Add to `~/.codeium/windsurf/mcp_config.json`:

```json
{
  "mcpServers": {
    "skill-capture": {
      "command": "skill-capture-mcp",
      "args": [],
      "env": { "LLM_PROVIDER": "openai", "OPENAI_API_KEY": "sk-..." }
    }
  }
}
```
</details>

<details>
<summary><strong>Codex CLI</strong></summary>

Run:

```bash
codex mcp add skill-capture -- skill-capture-mcp
```

Or add to `~/.codex/config.toml`:

```toml
[mcp_servers.skill-capture]
type = "stdio"
command = "skill-capture-mcp"
args = []

[mcp_servers.skill-capture.env]
LLM_PROVIDER = "openai"
OPENAI_API_KEY = "sk-..."
```
</details>

---

## CLI Mode

Don't need MCP? Use SkillCapture standalone from the terminal:

```bash
skill-capture-cli analyze           # Run the Day 1/Day 2 pipeline
skill-capture-cli list              # List all promoted skills
skill-capture-cli pending           # View pending drafts in the sandbox
skill-capture-cli run "Deploy App"  # Load and display a specific skill
```

---

## MCP Tools

Once connected, your AI client has access to these tools:

| Tool | Description |
|------|-------------|
| `list_skills()` | Browse all promoted skills (reads the lightweight index) |
| `run_skill(name)` | Load the full content of a specific skill from the Vault |
| `analyze_today()` | Manually trigger the Day 1/Day 2 pipeline |
| `get_pending()` | View workflow drafts sitting in the sandbox |

---

## Project Structure

```
skill-capture/
├── data/
│   └── pending.json          # The Sandbox
├── skills/
│   ├── index.json            # The Index
│   └── *.md                  # The Vault
├── logs/                     # Daily chat logs (input)
├── core/
│   ├── models.py             # Two-tier Pydantic schemas
│   ├── storage.py            # File-system I/O layer
│   ├── evaluator.py          # LLM client interface + evaluator logic
│   ├── providers.py          # OpenAI, Anthropic, Gemini clients
│   └── scheduler.py          # APScheduler nightly worker
├── server.py                 # FastMCP server
├── cli.py                    # Standalone CLI interface
└── requirements.txt
```

---

## Tech Stack

- **Python** — Core language
- **[FastMCP](https://github.com/jlowin/fastmcp)** — Model Context Protocol server framework
- **[Pydantic](https://docs.pydantic.dev/)** — Structured data validation
- **[OpenAI](https://platform.openai.com/) · [Anthropic](https://docs.anthropic.com/) · [Google Gemini](https://ai.google.dev/)** — LLM providers (swappable)
- **[python-frontmatter](https://github.com/eyeseast/python-frontmatter)** — Markdown + YAML parsing
- **[APScheduler](https://apscheduler.readthedocs.io/)** — Background task scheduling

---

## Contributing

Contributions are welcome!
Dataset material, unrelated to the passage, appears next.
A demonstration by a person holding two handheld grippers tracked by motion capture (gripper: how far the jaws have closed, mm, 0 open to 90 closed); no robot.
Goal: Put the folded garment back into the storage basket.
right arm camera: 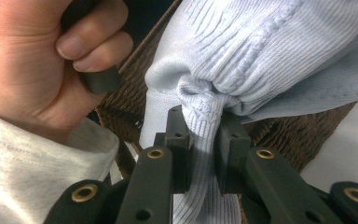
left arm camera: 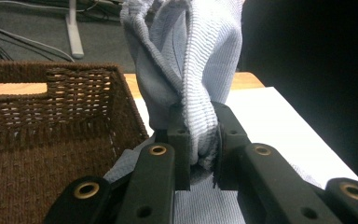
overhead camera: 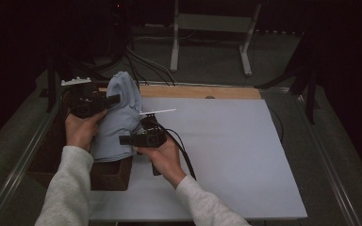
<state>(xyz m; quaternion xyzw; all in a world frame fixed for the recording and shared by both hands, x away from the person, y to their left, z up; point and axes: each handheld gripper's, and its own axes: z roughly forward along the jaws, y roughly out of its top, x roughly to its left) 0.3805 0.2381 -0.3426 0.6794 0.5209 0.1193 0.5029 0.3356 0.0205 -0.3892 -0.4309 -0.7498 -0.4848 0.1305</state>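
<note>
Being held above the basket (overhead camera: 111, 174) at table's 9 o'clock, the cloth (overhead camera: 118, 110) is being clamped by both the left gripper (overhead camera: 115, 99) and right gripper (overhead camera: 124, 140). Thin bunched folds are likely slipping; hem risks snagging on wicker.

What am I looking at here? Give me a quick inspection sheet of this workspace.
Surface: pale board on a wooden table, mostly bare.
Job's things: light blue knitted garment raised over a brown wicker basket.
Clutter: nothing seen.
Grippers: left gripper and right gripper each shut on a fold of the garment.
Cables: black cable trailing from the right gripper; more on the floor behind.
Surroundings: dark room, white stand beyond the table.
</note>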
Some ideas:

- 🔌 Add more LLM providers (Ollama, local models)
- 🎨 Build the web UI for skill management
- 📊 Add usage analytics and skill effectiveness tracking
- 🧪 Improve the keyword matching with embeddings
- 📝 Add support for more chat log formats

---

## License

MIT License — see [LICENSE](LICENSE) for details.